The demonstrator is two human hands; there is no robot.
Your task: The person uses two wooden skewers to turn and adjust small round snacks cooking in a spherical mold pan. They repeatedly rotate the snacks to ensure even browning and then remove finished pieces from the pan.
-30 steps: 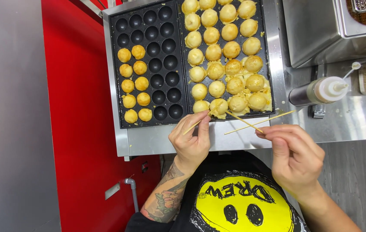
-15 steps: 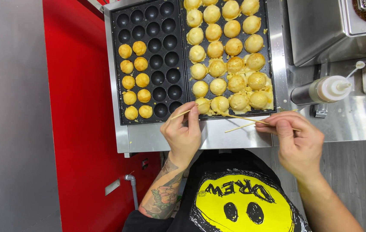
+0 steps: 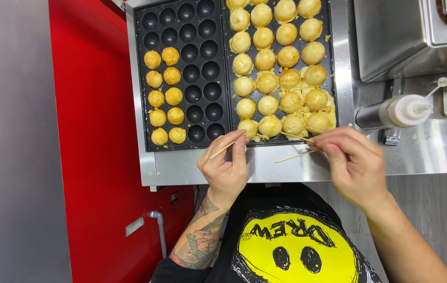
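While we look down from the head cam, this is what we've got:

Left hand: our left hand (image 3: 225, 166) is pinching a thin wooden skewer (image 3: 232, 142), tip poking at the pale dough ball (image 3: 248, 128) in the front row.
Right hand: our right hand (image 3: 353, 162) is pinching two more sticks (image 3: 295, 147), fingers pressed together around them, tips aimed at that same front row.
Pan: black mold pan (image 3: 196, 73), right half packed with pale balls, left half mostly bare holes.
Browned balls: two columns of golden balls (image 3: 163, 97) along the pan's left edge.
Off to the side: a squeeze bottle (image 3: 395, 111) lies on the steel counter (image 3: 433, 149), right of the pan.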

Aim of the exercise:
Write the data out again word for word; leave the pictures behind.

Answer to the problem:
The demonstrator is two human hands; there is no robot.
Your task: The person uses two wooden skewers to turn and adjust small round snacks cooking in a spherical mold pan. They repeatedly rotate the snacks to ensure even browning and then remove finished pieces from the pan.
-30 steps: 
-15 steps: 
+0 steps: 
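While we look down from the head cam, this is what we've got:

Left hand: our left hand (image 3: 225, 166) is pinching a thin wooden skewer (image 3: 232, 142), tip poking at the pale dough ball (image 3: 248, 128) in the front row.
Right hand: our right hand (image 3: 353, 162) is pinching two more sticks (image 3: 295, 147), fingers pressed together around them, tips aimed at that same front row.
Pan: black mold pan (image 3: 196, 73), right half packed with pale balls, left half mostly bare holes.
Browned balls: two columns of golden balls (image 3: 163, 97) along the pan's left edge.
Off to the side: a squeeze bottle (image 3: 395, 111) lies on the steel counter (image 3: 433, 149), right of the pan.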

This answer requires nothing further.